Context.—There are a number of critical factors that can lead to incorrect results if the diagnostic pathologist performing immunohistochemistry is unaware of, or not vigilant about, their influence.
Objective.—To highlight 3 arenas in which errors may be introduced.
Data Sources.—For choosing the correct primary antibody, selection of the most appropriate antibodies for a given clinical application can be aided by obtaining information from the vendor; however, this can yield incomplete information. There are a number of online databases that have comparisons of antibodies from different vendors, particularly with respect to their use and properties. Reading the published literature can assist in this process, particularly with respect to determining antibody sensitivity and specificity, but it is a daunting task to keep up with all of the immunohistochemistry-related papers published. Finally, Web sites of a number of quality assurance organizations are accessible and can provide a wealth of information comparing the “real world” performance characteristics of different antibodies to the same target protein. False-positive signals can result from a number of factors, including the use of inappropriately high antibody concentration, and “pseudospecific” signal that is in the wrong compartment of the cell. False-negative signal can result from factors such as use of a nonoptimized epitope retrieval method. It is critical that epitope retrieval methods be optimized for each antibody employed in the laboratory.
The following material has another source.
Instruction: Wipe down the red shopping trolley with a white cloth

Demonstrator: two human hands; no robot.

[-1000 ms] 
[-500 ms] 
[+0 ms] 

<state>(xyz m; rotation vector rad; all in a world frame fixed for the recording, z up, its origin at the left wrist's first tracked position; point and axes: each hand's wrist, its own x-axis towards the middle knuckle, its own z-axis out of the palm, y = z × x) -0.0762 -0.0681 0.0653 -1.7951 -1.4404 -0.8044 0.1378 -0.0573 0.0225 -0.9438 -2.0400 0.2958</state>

Conclusions.—By paying attention to these potential problems, the “black box” of diagnostic immunohistochemistry can be made more transparent.
The great British science fiction writer, inventor, and futurist Arthur C. Clarke noted that “any sufficiently advanced technology is indistinguishable from magic.”1 Immunohistochemistry (IHC), a technique invented in the 1940s by Albert Coons and colleagues,2 is now performed, 70 years later, in thousands of laboratories around the world, many with closed autostainer systems that can resemble proverbial “black boxes.” As such, this advanced technology, may, in fact, appear to be inexplicable, especially to the neophyte. But it is important to have an understanding of the methodologies and to recognize the problems that can make the result incorrect. It is important to realize that IHC is not a “special stain,” akin to periodic acid–Schiff or trichrome stains, but is rather a slide-based test procedure that enables the detection of specific proteins, sugars, etc, in tissue sections, while simultaneously preserving tissue of histology. In the evaluation of the performance of IHC in the diagnostic pathology laboratory, and in analyzing possible problems, it is not always possible to isolate the actual IHC procedure from the other “preanalytic factors” to which the procedure is linked. Immunohistochemistry as a procedure is affected by preanalytic variables, such as tissue fixation, embedding the tissue in paraffin, and performance of epitope retrieval, as parts of the actual IHC procedure. But perhaps the largest factor determining the correct interpretation of the results is the pathologist reading the slides; despite the best education, knowledge, and experience, misinterpretations can occur. Different antibodies to the same target molecule can produce very different results, and therefore this choice is a critical one.
In this review, I will focus on 3 common problems facing the diagnostic pathologist in the use of IHC: antibody selection, false-positive IHC signals, and false-negative IHC signals.
There are 4 major resources that can be employed to help select an addition to the laboratory's IHC antibody library. These are the vendor, online databases, published literature, and independent quality assurance organizations.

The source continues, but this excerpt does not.